Misstrauen mit Methode
Auch die beste Freundschaft hat ihre Grenzen. Wer seinen Freunden misstraut, wer ihnen hinterherschnüffelt und das auch noch für eine schiere Selbstverständlichkeit hält, hat das Wesen einer guten Freundschaft nicht verstanden – das unausgesprochene Verständnis, das sie auch durch schwierige Phasen trägt, das Vertrauen ineinander, die Offenheit im Umgang miteinander. Darauf fußt alles – nicht nur im richtigen Leben, sondern auch in der Politik.
Natürlich wird die am Rande des Obama-Besuches wortreich gefeierte deutsch-amerikanische Freundschaft den neuen Spionageskandal überstehen. Wenn eine sonst so vorsichtige Frau wie die Kanzlerin jedoch ausrichten lässt, die Welt befinde sich nicht mehr im Kalten Krieg, ist für sie offenbar eine unsichtbare Linie überschritten. Barack Obamas lapidare Auskunft, mit dem massenweisen Sammeln von Informationen rette sein Land Leben, rechtfertigt nicht alles. So wichtig Telefon- und Internetdaten für die Arbeit seiner Dienste sein mögen: Es macht einen Unterschied, ob sie verdächtige Islamisten ausspähen oder die Regierungen befreundeter Länder.
Angela Merkel wirkt konsterniert
Schon nach ihrem Gespräch mit Obama vor zwei Wochen wirkte Angela Merkel etwas konsterniert über die lässige Art, mit der der amerikanische Präsident die deutsche Kritik an seinen Abhörprogrammen von sich abprallen ließ. Damals hat sie ihn ermahnt, die Balance zwischen Sicherheit und Freiheit nicht zu verlieren und das Prinzip der Verhältnismäßigkeit zu achten. Inzwischen ist klar: Seine Spione wissen noch viel, viel mehr über uns Europäer. Sie schrecken nicht einmal davor zurück, unsere Botschaften zu verwanzen und die Kommunikationsnetze unserer Regierungen zu attackieren. Das ist, zum einen, ein Armutszeugnis für die deutschen Dienste, zu deren Aufgaben auch die Spionageabwehr gehört. Wenn die amerikanische NSA aber jeden Monat tatsächlich bis zu 500 Millionen Mails, Telefonate, SMS und Chats in Deutschland überwacht, zeigt das vor allem ein sehr, sehr einseitiges Verständnis von Freundschaft. Motto: Ein Freund ist nur der, der mir nutzt.

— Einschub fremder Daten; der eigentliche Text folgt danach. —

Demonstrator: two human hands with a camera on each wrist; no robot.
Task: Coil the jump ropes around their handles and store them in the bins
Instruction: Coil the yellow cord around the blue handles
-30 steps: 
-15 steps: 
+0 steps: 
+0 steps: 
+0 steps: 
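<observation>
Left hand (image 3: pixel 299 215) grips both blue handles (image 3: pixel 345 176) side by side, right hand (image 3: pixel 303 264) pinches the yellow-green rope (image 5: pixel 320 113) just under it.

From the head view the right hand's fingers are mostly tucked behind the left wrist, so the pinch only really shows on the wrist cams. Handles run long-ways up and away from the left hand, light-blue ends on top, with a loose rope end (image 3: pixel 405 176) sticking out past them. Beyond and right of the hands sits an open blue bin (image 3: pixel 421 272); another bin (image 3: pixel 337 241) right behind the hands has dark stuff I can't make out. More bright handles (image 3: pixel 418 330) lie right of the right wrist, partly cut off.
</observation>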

Mag sein, dass deutsche Regierungen dieses Denken unter dem Eindruck der Anschläge vom 11. September 2001 noch befördert haben, indem sie der US-Regierung nur allzu bereitwillig Konto- und Fluggastdaten zur Verfügung stellten. Mittlerweile jedoch hat die Sammelwut der Amerikaner eine Dimension angenommen, die sich mit dem Ideal einer freien Gesellschaft nicht mehr verträgt. Der sensible Umgang mit Daten anderer Menschen, der Schutz der Privatsphäre, der Grundsatz, dass jemand bis zum Beweis des Gegenteils als unschuldig zu gelten hat: Dass ausgerechnet die Vereinigten Staaten, das Synonym für Freiheit, einen ganzen Kontinent unter Generalverdacht stellen, hätte sich auch die bekennende Transatlantikerin Merkel bis vor kurzem nicht träumen lassen.
Ungehaltenen Worten notfalls auch Taten folgen lassen
Nun kommt es darauf an, den ungehaltenen Worten notfalls auch Taten folgen zu lassen. Wenn die USA ihre Abhöraktivitäten nicht drastisch reduzieren, haben die europäischen Regierungen durchaus das eine oder andere Gegenmittel in der Hand. Sie könnten, zum Beispiel, die umstrittenen Abkommen über den Austausch von Passagierdaten aufkündigen oder die Gespräche über eine riesige Freihandelszone zwischen den USA und der EU auf Eis legen, an der Washington ein ungleich größeres Interesse hat als Europa. Dafür sprechen, so zynisch es klingt, auch ganz praktische Erwägungen: Wie soll die europäische Seite ihre Position für solche Verhandlungen eigentlich festlegen, wenn sie damit rechnen muss, dass die Amerikaner jedes Wort mithören?